Step 1: Create a New Conda Environment
Create a new environment (we’ll call it ml_gpu
) with your desired Python version (e.g., 3.9):
conda create -n ml_gpu python=3.9 -y
Activate the environment:
conda activate ml_gpu
Step 2: Install the CUDA Toolkit via Conda
There are two main options depending on your needs:
Option A: Runtime-Only Installation
For most machine learning frameworks (like TensorFlow or PyTorch), you only need the CUDA runtime libraries.
- Install cudatoolkit:
conda install -c nvidia cudatoolkit=12.2
(Adjust the version as needed. Your NVIDIA driver already supports CUDA 12.7, so a toolkit around 12.x is typically compatible.)
- (Optional) Install cuDNN:
conda install -c nvidia cudnn
Option B: Development Toolkit Installation (with NVCC)
If you plan to compile custom CUDA kernels or need the full suite (including the nvcc
compiler), install the development package:
conda install -c nvidia cudatoolkit-dev
Tip: Many machine learning applications do not require NVCC. If your work is primarily with prebuilt frameworks (e.g., PyTorch), the runtime installation is usually sufficient.
Step 3: Verify the CUDA Environment
After installing the CUDA toolkit, you can verify the setup in one of two ways:
- Framework Verification:
For example, if you use PyTorch:
python -c "import torch; print(torch.cuda.is_available())"
A return value of
True
indicates that CUDA is accessible within your Conda environment. - NVCC Verification (if using the development toolkit):
Check the CUDA compiler version:
nvcc --version
This should display the NVCC version details.
Step 4: Running Compute Tasks with PRIME Offloading (For Optimus Systems)
Since your Pop OS system likely uses NVIDIA Optimus technology (where the integrated GPU handles the display), you may need to offload compute tasks to the NVIDIA GPU explicitly. Within your Conda environment, use:
export __NV_PRIME_RENDER_OFFLOAD=1
export __GLX_VENDOR_LIBRARY_NAME=nvidia
Then run your compute application (e.g., a deep learning script):
python my_ml_script.py
This ensures that your compute workload is sent to the NVIDIA GPU while the display remains managed by the integrated GPU.
Final Recommendations and Verification
- Environment Isolation:
With Conda, you can easily create multiple environments for different projects without conflicts. - Driver Compatibility:
Ensure your system’s NVIDIA driver is up-to-date (yournvidia-smi
output should confirm this). - Reproducibility:
Export your Conda environment to a YAML file for sharing or future deployments:
conda env export > ml_gpu_env.yml
- Testing:
Run a small CUDA sample or your machine learning code to ensure everything works correctly. Monitor GPU utilization with:
watch -n 1 nvidia-smi
By following this guide, you now have:
- Miniconda installed on Pop OS 22.xx using the quick command-line method.
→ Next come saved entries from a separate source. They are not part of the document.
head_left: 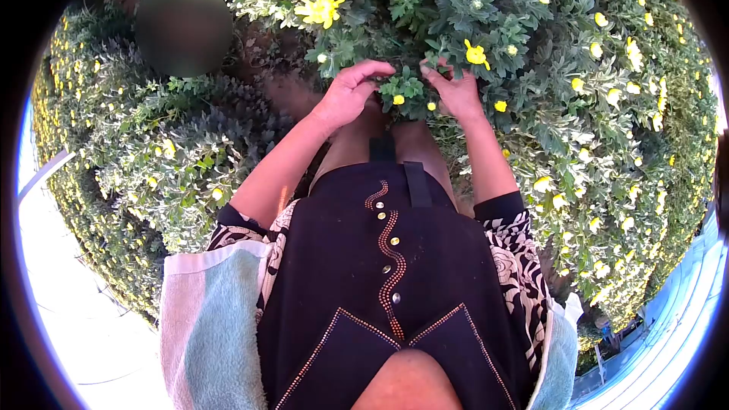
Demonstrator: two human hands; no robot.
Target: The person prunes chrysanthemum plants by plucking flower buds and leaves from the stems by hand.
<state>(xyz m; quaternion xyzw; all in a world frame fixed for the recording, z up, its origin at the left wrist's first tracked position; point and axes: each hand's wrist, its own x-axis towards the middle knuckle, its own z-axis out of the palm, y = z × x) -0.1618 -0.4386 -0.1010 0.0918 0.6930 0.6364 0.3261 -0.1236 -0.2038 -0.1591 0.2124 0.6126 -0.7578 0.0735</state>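
Observation:
My left hand reaches into a chrysanthemum plant from the left, one digit stretched toward a leafy shoot and a gap left below it. Nothing shows in that hand; its other fingertips are partly hidden. On the shoot's right side, my right hand has its fingers curled together among the leaves. Foliage hides whatever they may pinch. Small yellow buds sit low on the shoot, between the two hands. Just above the right hand is an open yellow flower.
Chrysanthemum bushes with yellow blooms surround me, including a large flower ahead. Bare soil shows left of my hands. A towel hangs by my left arm. A blurred round patch covers part of the upper left.

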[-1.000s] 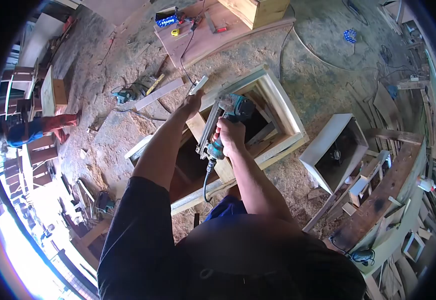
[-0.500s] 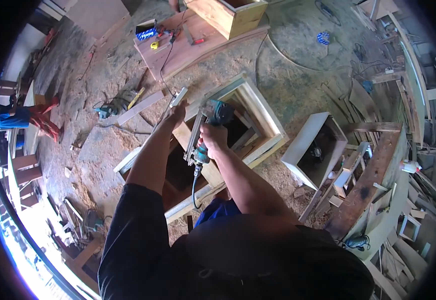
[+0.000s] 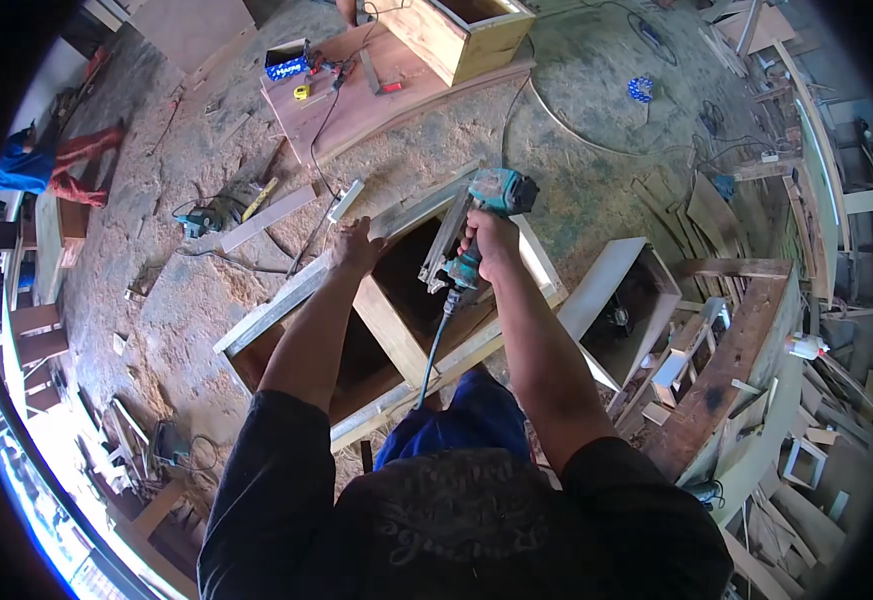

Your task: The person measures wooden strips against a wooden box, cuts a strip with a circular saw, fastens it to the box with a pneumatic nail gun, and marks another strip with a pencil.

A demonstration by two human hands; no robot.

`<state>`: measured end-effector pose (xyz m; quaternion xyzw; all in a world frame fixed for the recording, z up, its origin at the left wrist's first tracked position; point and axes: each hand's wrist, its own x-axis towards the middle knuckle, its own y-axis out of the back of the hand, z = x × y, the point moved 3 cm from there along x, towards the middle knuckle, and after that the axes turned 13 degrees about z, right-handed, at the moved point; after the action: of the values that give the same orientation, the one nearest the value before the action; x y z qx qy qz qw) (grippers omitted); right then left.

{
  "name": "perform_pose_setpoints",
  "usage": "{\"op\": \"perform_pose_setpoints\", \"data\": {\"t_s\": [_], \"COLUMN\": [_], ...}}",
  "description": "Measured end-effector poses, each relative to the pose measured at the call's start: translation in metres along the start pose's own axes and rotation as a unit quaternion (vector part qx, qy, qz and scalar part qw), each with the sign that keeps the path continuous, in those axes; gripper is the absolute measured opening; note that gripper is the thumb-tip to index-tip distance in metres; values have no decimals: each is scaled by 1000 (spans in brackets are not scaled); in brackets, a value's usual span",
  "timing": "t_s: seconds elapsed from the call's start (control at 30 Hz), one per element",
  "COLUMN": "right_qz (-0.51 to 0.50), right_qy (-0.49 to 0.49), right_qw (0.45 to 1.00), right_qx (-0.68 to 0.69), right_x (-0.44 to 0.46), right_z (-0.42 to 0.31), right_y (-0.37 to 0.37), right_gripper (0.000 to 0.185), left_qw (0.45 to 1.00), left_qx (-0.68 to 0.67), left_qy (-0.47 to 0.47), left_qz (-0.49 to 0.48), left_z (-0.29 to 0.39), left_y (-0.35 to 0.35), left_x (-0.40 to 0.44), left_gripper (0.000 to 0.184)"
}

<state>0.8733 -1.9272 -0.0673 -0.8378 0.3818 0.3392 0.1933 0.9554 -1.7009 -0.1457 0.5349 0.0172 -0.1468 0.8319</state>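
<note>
The work in hand, as I judge it, is nailing up the carcass (image 3: pixel 282 305), and the moment looks like lining up or a pause between nails. The carcass lies on the shavings-strewn floor in front of the person. The right hand (image 3: pixel 492 243) has its grip wrapped round the handle of the nailer (image 3: pixel 500 190), held over the carcass's right-hand half; whether its nose touches wood I cannot tell. The left hand (image 3: pixel 357 247) lies on the far rail with its grip relaxed and fingers spread, holding nothing, just beside a loose strip (image 3: pixel 347 201) on the floor. A next move with the nailer would call for a steady left hand clear of the nose and slack in the hose (image 3: pixel 433 363), which runs from the handle's end across the near rail. A board (image 3: pixel 395 330) splits the carcass into 2 compartments: the left shows a bare brown bottom, the right is dark and partly hidden by the nailer. To the right, a white box (image 3: pixel 602 280) has a small, dark item inside, too dim to name. Beyond, a panel (image 3: pixel 407 105) carries a pine box (image 3: pixel 467 50), its inside mostly hidden, and a blue carton (image 3: pixel 285 68) whose contents I cannot make out.
</note>
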Motion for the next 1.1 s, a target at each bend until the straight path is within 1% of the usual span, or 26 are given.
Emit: {"op": "perform_pose_setpoints", "data": {"t_s": [0.03,0.1,0.17,0.33,0.4,0.47,0.53,0.6,0.7,0.77,0.83,0.87,0.9,0.93,1.0,1.07,1.1], "right_qz": [0,35,41,40,56,34,20,-32,-21,-20,0,3,-1,0,-20,-26,-9], "right_qy": [-2,-7,-4,18,-3,-7,-21,-51,-49,-45,-35,-36,-16,3,0,-39,-21], "right_qw": [1000,999,999,998,998,999,999,998,998,999,998,998,999,1000,999,999,1000], "right_qx": [-2,-17,-24,-49,-34,-26,-22,-6,-15,-17,-47,-48,-37,-24,-39,-3,1], "right_x": [3,8,6,11,3,0,-8,-17,-22,-21,-18,-17,-16,-14,-6,-4,-17], "right_z": [3,11,9,11,7,10,21,28,36,38,38,38,38,39,46,49,38], "right_y": [-1,-2,-5,-7,-7,-6,-1,-5,-13,-16,-18,-20,-24,-24,-23,-23,-23], "right_gripper": [11,10,9,7,8,9,10,12,12,11,10,10,10,11,11,10,10], "left_qw": [1000,1000,999,1000,1000,998,998,999,999,1000,1000,1000,999,998,998,995,993], "left_qx": [0,-1,-1,0,-8,17,9,-27,8,6,3,3,3,-5,-42,-97,-116], "left_qy": [1,5,-7,-3,-3,-45,-30,-7,-2,-1,-3,-11,-20,-28,-20,4,17], "left_qz": [6,10,36,14,7,46,49,35,31,20,5,28,49,49,36,13,1], "left_z": [0,-1,1,1,2,2,0,0,6,4,2,0,-1,-1,-6,-7,-6], "left_y": [0,-1,1,3,4,3,-2,-1,6,5,0,-2,-4,-8,-12,-15,-14], "left_x": [0,0,-1,0,1,2,0,1,-2,0,0,-1,0,2,3,4,2], "left_gripper": [60,57,53,49,49,48,45,44,46,47,49,51,53,54,57,60,61]}}
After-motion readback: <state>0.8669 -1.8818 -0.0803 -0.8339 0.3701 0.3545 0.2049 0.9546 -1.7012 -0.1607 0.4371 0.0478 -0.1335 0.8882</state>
- A dedicated Conda environment (
ml_gpu
) with the CUDA runtime (and optionally the full development toolkit) installed. - Configuration for NVIDIA Optimus systems to offload compute tasks properly.
This setup streamlines your machine learning and GPU-accelerated computing workflow while maintaining a clean and reproducible development environment.
Happy computing and coding!
Feel free to update or customize this guide as your project requirements evolve. For further details, refer to the official Miniconda installation documentation and the NVIDIA Conda channels for CUDA packages.